**Exercise prompt**
Nothing but the pictures may be dropped; the rest of the listing is to be written out exactly.

START Data extract

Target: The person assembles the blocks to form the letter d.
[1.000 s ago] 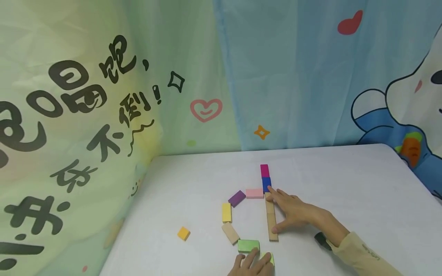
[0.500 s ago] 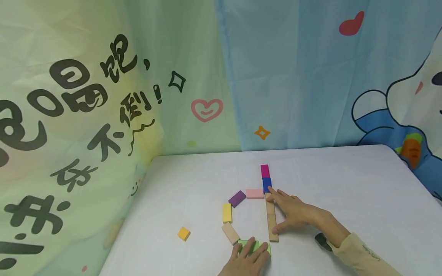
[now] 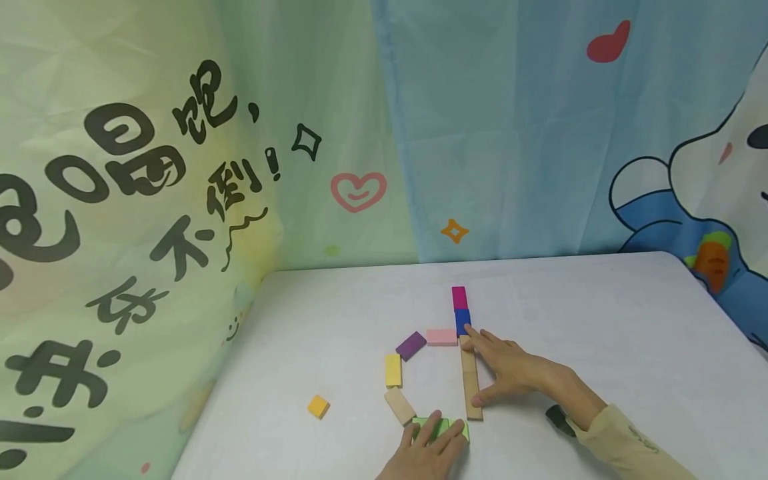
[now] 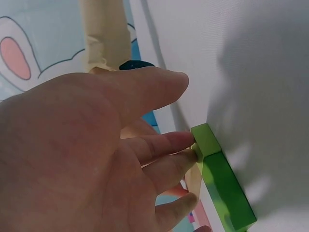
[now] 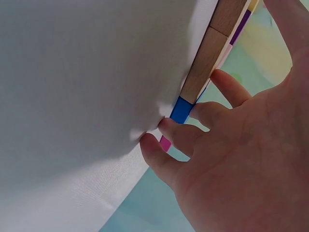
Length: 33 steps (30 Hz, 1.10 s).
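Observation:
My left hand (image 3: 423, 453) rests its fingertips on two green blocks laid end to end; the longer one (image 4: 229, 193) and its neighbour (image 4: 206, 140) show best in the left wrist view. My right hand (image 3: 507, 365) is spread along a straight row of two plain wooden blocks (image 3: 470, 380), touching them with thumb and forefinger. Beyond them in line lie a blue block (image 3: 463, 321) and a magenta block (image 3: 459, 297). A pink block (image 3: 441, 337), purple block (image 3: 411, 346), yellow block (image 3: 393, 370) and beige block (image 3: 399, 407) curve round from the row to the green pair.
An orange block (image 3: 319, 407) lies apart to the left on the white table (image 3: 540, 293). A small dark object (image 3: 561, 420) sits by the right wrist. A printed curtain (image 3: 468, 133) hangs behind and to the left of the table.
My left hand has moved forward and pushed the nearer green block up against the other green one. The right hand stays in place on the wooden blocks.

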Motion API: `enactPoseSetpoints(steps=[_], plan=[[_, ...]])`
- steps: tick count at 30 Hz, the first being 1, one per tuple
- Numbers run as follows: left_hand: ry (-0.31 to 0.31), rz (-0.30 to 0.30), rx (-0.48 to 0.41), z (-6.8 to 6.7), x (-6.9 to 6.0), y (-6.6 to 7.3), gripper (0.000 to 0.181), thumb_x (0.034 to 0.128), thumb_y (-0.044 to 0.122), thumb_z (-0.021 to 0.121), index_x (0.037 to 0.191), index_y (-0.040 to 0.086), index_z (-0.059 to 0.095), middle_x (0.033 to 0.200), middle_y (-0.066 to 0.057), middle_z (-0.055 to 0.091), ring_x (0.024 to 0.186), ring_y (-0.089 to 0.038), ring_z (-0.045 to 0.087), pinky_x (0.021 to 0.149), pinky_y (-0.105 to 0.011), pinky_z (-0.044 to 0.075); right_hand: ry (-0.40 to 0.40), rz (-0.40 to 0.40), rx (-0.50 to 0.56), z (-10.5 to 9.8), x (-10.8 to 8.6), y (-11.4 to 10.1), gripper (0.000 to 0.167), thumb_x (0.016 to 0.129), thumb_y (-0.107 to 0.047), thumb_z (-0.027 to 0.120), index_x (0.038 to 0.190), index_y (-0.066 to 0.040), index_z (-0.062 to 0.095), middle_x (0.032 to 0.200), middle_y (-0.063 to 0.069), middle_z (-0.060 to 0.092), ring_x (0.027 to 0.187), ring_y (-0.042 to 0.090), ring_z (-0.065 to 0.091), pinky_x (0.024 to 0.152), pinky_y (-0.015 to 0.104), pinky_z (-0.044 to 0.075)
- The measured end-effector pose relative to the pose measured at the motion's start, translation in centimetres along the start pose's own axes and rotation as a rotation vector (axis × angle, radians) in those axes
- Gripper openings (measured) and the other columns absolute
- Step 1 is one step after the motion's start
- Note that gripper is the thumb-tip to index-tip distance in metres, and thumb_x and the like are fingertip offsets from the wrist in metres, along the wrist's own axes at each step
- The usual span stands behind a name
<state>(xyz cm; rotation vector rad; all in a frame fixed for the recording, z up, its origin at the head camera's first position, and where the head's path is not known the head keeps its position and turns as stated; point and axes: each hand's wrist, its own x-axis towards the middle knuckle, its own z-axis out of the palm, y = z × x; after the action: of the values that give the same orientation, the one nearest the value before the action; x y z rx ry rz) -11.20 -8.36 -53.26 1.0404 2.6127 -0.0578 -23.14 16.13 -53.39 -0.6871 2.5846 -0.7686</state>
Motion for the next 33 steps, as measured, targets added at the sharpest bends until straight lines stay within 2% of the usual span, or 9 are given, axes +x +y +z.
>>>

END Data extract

**Output**
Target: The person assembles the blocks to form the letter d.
[1.000 s ago] 
[0.500 s ago] 
[now] 
[now] 
[now] 
Length: 33 steps (30 Hz, 1.10 s).
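Observation:
My left hand (image 3: 423, 453) rests its fingertips on two green blocks laid end to end; the longer one (image 4: 229, 193) and its neighbour (image 4: 206, 140) show best in the left wrist view. My right hand (image 3: 507, 365) is spread along a straight row of two plain wooden blocks (image 3: 470, 380), touching them with thumb and forefinger. Beyond them in line lie a blue block (image 3: 463, 321) and a magenta block (image 3: 459, 297). A pink block (image 3: 441, 337), purple block (image 3: 411, 346), yellow block (image 3: 393, 370) and beige block (image 3: 399, 407) curve round from the row to the green pair.
An orange block (image 3: 319, 407) lies apart to the left on the white table (image 3: 540, 293). A small dark object (image 3: 561, 420) sits by the right wrist. A printed curtain (image 3: 468, 133) hangs behind and to the left of the table.
My left hand has moved forward and pushed the nearer green block up against the other green one. The right hand stays in place on the wooden blocks.
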
Motion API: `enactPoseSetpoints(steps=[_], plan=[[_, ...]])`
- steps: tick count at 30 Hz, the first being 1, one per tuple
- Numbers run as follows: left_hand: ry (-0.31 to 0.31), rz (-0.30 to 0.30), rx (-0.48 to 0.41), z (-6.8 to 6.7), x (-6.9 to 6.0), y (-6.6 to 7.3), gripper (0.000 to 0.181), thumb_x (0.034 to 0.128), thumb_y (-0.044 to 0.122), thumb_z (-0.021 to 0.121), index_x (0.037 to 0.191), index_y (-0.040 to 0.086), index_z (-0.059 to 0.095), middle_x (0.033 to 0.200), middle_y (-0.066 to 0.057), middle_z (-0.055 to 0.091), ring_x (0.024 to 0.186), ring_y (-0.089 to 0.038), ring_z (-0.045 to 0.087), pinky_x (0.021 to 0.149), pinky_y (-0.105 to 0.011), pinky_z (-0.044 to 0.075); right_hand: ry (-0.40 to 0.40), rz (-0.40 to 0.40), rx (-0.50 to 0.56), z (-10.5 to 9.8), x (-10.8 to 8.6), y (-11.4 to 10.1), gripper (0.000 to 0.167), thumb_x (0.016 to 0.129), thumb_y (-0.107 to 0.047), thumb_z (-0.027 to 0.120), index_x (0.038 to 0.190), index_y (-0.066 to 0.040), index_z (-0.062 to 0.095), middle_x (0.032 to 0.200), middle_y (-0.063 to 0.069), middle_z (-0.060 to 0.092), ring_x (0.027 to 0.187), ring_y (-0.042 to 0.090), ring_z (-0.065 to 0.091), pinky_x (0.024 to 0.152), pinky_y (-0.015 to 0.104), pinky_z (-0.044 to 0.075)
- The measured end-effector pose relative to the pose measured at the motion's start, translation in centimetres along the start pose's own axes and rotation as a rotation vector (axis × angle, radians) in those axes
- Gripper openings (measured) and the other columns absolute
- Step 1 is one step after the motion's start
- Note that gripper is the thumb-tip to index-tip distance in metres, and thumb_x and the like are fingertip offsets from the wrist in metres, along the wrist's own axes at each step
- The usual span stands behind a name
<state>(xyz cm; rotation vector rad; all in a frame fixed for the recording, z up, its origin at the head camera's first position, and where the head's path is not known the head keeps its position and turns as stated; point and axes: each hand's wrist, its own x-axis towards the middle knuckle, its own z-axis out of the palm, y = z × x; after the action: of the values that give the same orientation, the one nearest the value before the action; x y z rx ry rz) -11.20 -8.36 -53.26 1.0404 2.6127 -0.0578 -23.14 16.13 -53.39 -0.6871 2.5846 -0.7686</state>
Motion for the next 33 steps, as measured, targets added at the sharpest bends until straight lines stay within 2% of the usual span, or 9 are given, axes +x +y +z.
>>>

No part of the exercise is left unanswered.